Hey JW! Thanks for watching and offering this criticism! I think your link in my video thread is incorrect, but I appreciate the thoughtfulness of not cluttering that thread.
Let me take your criticisms in order:
1)
Transitivity. I agree that they aren't necessarily transitive, but such triples are interesting as well! I love it when a Dominion board presents a Rock-Paper-Scissors choice, because you have to remain flexible to be able to react to your opponent. (For a real-game example, see Game #4 of my
Interesting Games of the Week #2. It was a single terminal Sentry/Groundskeeper board, and my opponent's Nomad Camp was beating my Mountebank until I switched it out for a pair of Swamp Hags.) I expect most of these intransitive triples would take the form of Attack versus Reaction versus Engine component, where the Attack would beat the Engine component, but the normally weak Reaction would be especially strong in the presence of the Attack. These and other sorts of specific interactions mean that I'm just not going to bother testing pairs where the direct interaction is significant, which probably includes most Attack-Reaction pairs.
So yeah, we're not going to be able to get out a total ordering of all cards this way. That's okay, though -- there are already plenty of other edge cases that this format can't handle, like Embargo, Smugglers and so on. But there's still plenty we can compare when the cards don't directly interact.
2)
Counting. I think you misunderstand the process we go through at the beginning of each game. Basically, we only skip the board if we think that one of the cards is so clearly better that it'll win close to 100% of the time. This actually happens fairly frequently. If it's a narrow margin, we go ahead and play it out. Silly Smithy versus Smithy would always be a narrow margin, so we'd always play it out and eventually it'd converge to 50.1% to 49.9% or whatever (ignoring the Neither games). Of course, that would be really boring so I wouldn't do that, but that's how we treat boards where one card has a narrow margin, even if we're fairly certain which card has that narrow margin.
3)
Playing cards against not being able to gain them. This is essentially what we do whenever one of the players in the Judgment Match wants to champion Neither. Basically, your proposal seems to be to just play every card against Neither (or "Not", I guess) and compare their winning percentages. It's a little different since we do require that a player championing a card intends to actually gain the card; if they don't, we would be recording our Neither wins as ties between the card and Neither/Not.

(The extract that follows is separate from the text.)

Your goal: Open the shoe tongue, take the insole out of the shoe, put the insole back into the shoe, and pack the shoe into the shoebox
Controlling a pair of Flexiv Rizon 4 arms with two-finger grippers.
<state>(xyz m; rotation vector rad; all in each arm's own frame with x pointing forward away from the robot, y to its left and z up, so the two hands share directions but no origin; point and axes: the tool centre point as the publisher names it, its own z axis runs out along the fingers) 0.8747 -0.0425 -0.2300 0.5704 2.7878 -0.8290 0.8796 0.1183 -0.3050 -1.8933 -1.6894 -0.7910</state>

Of course, the problem is that those games are fairly boring, to play and to watch, and would be even more so if we didn't pick out the games that one of us thought Neither would have a good chance. It's a lot more fun to play and to watch closer games where the outcome is more uncertain, rather than trying to discern whether the player with access to the card has an 80% or 90% win rate.
4)
Sample size. markus's numbers are a bit high, though admittedly it depends on what he means by "pinning down" a probability. The way I interpret that, it's saying that the standard deviation of your estimate is 5%, so you'd report it as 60% +/- 5%. But the variance of the binomial distribution B(n, p) is np(1-p), so the variance of the average is p(1-p)/n. Since p(1-p) is at most 1/4, we can upper bound this variance by 1/4n. If we want that to be less than 1/400, which would correspond to a standard deviation of 5%, we just need 100 games, not 400.
Moreover, if we're fine with a standard deviation of 10% (e.g. a range like 60-80%), then we need just 25 games by the same logic. That's around two judgment matches with the way we've been playing them. In other words, the standard deviation of our outcomes should be around 15%-20% for the closer ones (e.g. Page versus Peasant), and lower the more lopsided the match was (since p(1-p) is lower when p is closer to 0 or 1). So, for instance, our estimate of Minion's winning percentage over Groundskeeper would be something like 67% +/- 20%, but that of Menagerie's winning percentage over Wishing Well would be something like 90% +/- 10%.